ASSIGNED TASK
A faithful copy of the listing below is needed, one that contains no pictures.

PROVIDED MATERIAL
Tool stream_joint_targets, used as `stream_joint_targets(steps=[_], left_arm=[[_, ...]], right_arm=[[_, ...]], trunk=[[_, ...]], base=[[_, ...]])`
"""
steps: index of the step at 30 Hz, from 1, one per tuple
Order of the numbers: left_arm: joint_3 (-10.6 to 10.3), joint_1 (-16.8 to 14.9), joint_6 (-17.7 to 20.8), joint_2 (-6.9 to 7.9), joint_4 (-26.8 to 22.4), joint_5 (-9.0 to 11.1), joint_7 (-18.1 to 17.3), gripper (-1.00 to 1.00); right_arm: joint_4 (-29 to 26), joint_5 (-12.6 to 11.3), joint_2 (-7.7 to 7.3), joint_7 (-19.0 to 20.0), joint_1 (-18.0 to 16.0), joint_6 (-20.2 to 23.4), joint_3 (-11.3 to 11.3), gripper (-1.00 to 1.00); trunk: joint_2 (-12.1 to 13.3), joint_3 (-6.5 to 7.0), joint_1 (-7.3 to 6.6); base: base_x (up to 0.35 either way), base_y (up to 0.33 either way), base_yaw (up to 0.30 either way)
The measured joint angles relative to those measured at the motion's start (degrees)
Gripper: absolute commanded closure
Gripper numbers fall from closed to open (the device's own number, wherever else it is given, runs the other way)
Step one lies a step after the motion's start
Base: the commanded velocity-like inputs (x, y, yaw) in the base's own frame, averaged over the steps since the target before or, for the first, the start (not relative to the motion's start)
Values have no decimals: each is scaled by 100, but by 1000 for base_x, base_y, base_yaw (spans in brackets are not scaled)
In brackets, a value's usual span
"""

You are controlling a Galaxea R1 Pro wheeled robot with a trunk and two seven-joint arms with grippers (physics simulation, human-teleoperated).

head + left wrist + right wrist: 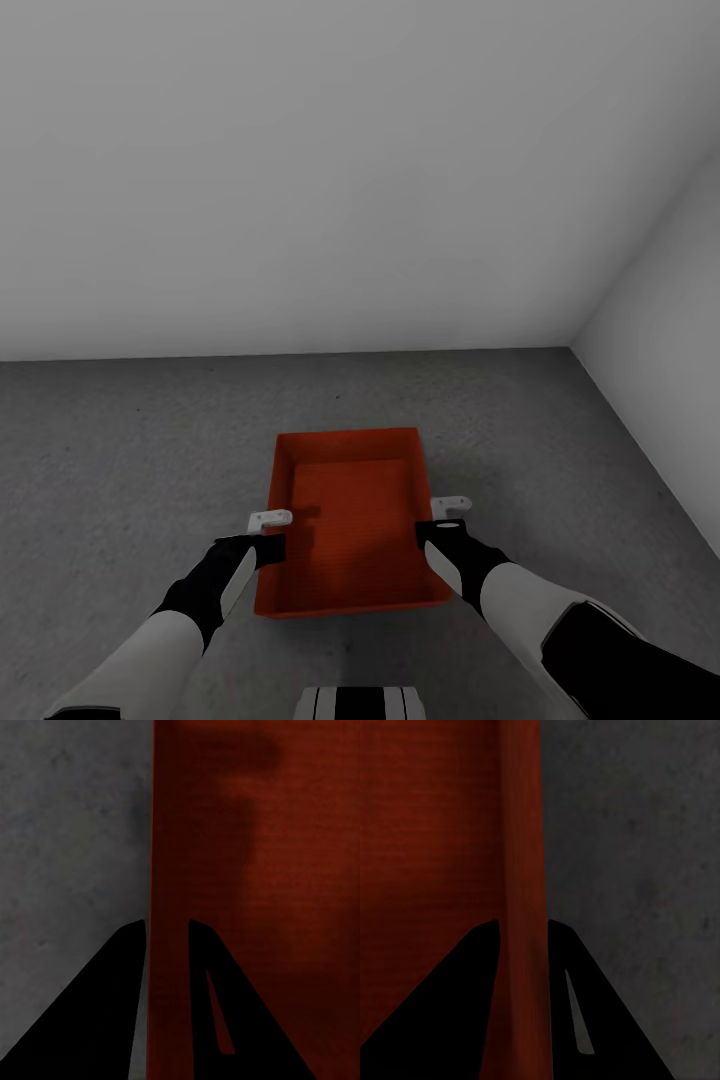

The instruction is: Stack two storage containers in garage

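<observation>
One storage container (350, 520), orange-red, open top, low straight walls, flat bottom, sits level between my two arms over the dark grey concrete floor (120, 450) of the garage. Can't tell if its base touches the floor or hangs just above it. Nothing in it.

My left gripper (268, 535) pinches the container's left long wall, about midway along; left wrist view shows that wall (166, 870) running between my two dark fingers (112, 1005), one inside, one outside, nearly closed with only the wall's thickness between. My right gripper (442, 522) does the same on the opposite long wall (521, 870), fingers (600, 1020) straddling it, narrow gap, wall filling it.

Handling guess: rigid plastic-like bin, light when empty, walls stiff enough to carry from. Smooth sides, so could slip if I loosen one side. Thin rim is the hold point; opposite long walls at mid-length keep it balanced.

Beyond the container: pale grey walls (350, 180), corner off to its far right.
</observation>
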Motion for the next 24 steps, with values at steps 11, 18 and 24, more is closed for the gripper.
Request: stream_joint_targets(steps=[11, 18, 24], left_arm=[[0, 0, 0, 0, 0, -1, 0, 100], [1, 0, 1, 2, -1, 1, 1, 100], [3, 35, 13, 14, -50, 11, -3, 100]], right_arm=[[0, 7, 0, 2, 0, 0, -5, 100], [3, 36, 5, 3, -1, 2, -29, 100], [54, 143, 35, 25, -1, -22, -126, 100]], trunk=[[0, -41, 0], [0, -42, 0], [0, -42, 0]], base=[[0, 0, 0], [0, 0, 0], [0, 0, 0]])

SOLVED EXERCISE
Tool stream_joint_targets, used as `stream_joint_targets(steps=[_], left_arm=[[_, ...]], right_arm=[[_, ...]], trunk=[[_, ...]], base=[[_, ...]])`
"""
steps: index of the step at 30 Hz, from 1, one per tuple
Order of the numbers: left_arm: joint_3 (-10.6 to 10.3), joint_1 (-16.8 to 14.9), joint_6 (-17.7 to 20.8), joint_2 (-6.9 to 7.9), joint_4 (-26.8 to 22.4), joint_5 (-9.0 to 11.1), joint_7 (-18.1 to 17.3), gripper (-1.00 to 1.00); right_arm: joint_4 (-29 to 26), joint_5 (-12.6 to 11.3), joint_2 (-7.7 to 7.3), joint_7 (-19.0 to 20.0), joint_1 (-18.0 to 16.0), joint_6 (-20.2 to 23.4), joint_3 (-11.3 to 11.3), gripper (-1.00 to 1.00); trunk: joint_2 (-12.1 to 13.3), joint_3 (-6.5 to 7.0), joint_1 (-7.3 to 6.6); base: base_x (up to 0.35 either way), base_y (up to 0.33 either way), base_yaw (up to 0.30 either way)
The measured joint angles relative to those measured at the motion's start (degrees)
Gripper: absolute commanded closure
Gripper numbers fall from closed to open (the device's own number, wherever else it is given, runs the other way)
Step one lies a step after the motion's start
Base: the commanded velocity-like inputs (x, y, yaw) in the base's own frame, averaged over the steps since the target before or, for the first, the start (not relative to the motion's start)
Values have no decimals: each is scaled by 100, but by 1000 for base_x, base_y, base_yaw (spans in brackets are not scaled)
In brackets, a value's usual span
"""

You are controlling a Galaxea R1 Pro wheeled robot with a trunk and two seven-joint arms with grippers (physics simulation, human-teleoperated).

head + left wrist + right wrist: 

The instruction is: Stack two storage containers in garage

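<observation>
One storage container (350, 520), orange-red, open top, low straight walls, flat bottom, sits level between my two arms over the dark grey concrete floor (120, 450) of the garage. Can't tell if its base touches the floor or hangs just above it. Nothing in it.

My left gripper (268, 535) pinches the container's left long wall, about midway along; left wrist view shows that wall (166, 870) running between my two dark fingers (112, 1005), one inside, one outside, nearly closed with only the wall's thickness between. My right gripper (442, 522) does the same on the opposite long wall (521, 870), fingers (600, 1020) straddling it, narrow gap, wall filling it.

Handling guess: rigid plastic-like bin, light when empty, walls stiff enough to carry from. Smooth sides, so could slip if I loosen one side. Thin rim is the hold point; opposite long walls at mid-length keep it balanced.

Beyond the container: pale grey walls (350, 180), corner off to its far right.
</observation>
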Motion for the next 24 steps, with values at steps 11, 18 and 24, more is closed for the gripper.
Request: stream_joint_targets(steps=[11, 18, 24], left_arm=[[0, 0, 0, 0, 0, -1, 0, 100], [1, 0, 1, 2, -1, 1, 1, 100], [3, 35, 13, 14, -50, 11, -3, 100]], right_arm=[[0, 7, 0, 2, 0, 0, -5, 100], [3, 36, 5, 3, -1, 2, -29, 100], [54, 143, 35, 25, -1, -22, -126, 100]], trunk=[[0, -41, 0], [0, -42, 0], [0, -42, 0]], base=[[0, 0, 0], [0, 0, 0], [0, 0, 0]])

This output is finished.